Work required
Could you retype every line of the data underneath without altering anything?

Recorded data
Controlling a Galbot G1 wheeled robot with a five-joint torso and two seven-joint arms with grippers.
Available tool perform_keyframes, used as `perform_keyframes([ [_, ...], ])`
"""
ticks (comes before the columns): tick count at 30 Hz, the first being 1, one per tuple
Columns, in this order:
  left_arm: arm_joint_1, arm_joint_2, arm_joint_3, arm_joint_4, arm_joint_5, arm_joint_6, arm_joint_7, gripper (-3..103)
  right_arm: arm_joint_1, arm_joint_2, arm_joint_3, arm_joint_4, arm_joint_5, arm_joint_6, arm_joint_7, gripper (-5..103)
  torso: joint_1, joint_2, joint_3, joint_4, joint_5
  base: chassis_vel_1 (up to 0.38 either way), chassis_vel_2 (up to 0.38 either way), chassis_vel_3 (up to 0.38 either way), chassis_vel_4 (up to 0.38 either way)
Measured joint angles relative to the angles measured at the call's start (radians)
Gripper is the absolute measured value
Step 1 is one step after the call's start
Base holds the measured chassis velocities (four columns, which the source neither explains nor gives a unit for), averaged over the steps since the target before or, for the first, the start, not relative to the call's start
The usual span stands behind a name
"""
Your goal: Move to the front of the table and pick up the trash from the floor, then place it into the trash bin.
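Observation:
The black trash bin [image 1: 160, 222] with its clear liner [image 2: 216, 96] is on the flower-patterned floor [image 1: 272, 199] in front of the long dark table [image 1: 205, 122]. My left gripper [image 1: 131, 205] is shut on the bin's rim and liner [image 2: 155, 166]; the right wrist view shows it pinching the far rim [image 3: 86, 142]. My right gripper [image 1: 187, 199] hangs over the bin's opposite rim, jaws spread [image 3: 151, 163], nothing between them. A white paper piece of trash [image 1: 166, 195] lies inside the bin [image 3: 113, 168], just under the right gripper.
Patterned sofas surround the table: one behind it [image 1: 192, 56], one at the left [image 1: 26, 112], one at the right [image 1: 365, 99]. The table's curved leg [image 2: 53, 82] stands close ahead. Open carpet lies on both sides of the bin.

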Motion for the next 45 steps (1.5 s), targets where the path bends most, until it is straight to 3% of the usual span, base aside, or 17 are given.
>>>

Expected answer
Controlling a Galbot G1 wheeled robot with a five-joint torso and two seven-joint arms with grippers.
Available tool perform_keyframes, used as `perform_keyframes([ [_, ...], ])`
"""
ticks (comes before the columns): tick count at 30 Hz, the first being 1, one per tuple
Columns, in this order:
  left_arm: arm_joint_1, arm_joint_2, arm_joint_3, arm_joint_4, arm_joint_5, arm_joint_6, arm_joint_7, gripper (-3..103)
  right_arm: arm_joint_1, arm_joint_2, arm_joint_3, arm_joint_4, arm_joint_5, arm_joint_6, arm_joint_7, gripper (-5..103)
  torso: joint_1, joint_2, joint_3, joint_4, joint_5
  base: chassis_vel_1 (up to 0.38 either way), chassis_vel_2 (up to 0.38 either way), chassis_vel_3 (up to 0.38 either way), chassis_vel_4 (up to 0.38 either way)
Measured joint angles relative to the angles measured at the call's start (radians)
Gripper is the absolute measured value
Step 1 is one step after the call's start
Base holds the measured chassis velocities (four columns, which the source neither explains nor gives a unit for), averaged over the steps since the target before or, for the first, the start, not relative to the call's start
The usual span stands behind a name
"""
Your goal: Move to the front of the table and pick up the trash from the floor, then place it into the trash bin.
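Observation:
The black trash bin [image 1: 160, 222] with its clear liner [image 2: 216, 96] is on the flower-patterned floor [image 1: 272, 199] in front of the long dark table [image 1: 205, 122]. My left gripper [image 1: 131, 205] is shut on the bin's rim and liner [image 2: 155, 166]; the right wrist view shows it pinching the far rim [image 3: 86, 142]. My right gripper [image 1: 187, 199] hangs over the bin's opposite rim, jaws spread [image 3: 151, 163], nothing between them. A white paper piece of trash [image 1: 166, 195] lies inside the bin [image 3: 113, 168], just under the right gripper.
Patterned sofas surround the table: one behind it [image 1: 192, 56], one at the left [image 1: 26, 112], one at the right [image 1: 365, 99]. The table's curved leg [image 2: 53, 82] stands close ahead. Open carpet lies on both sides of the bin.
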
Motion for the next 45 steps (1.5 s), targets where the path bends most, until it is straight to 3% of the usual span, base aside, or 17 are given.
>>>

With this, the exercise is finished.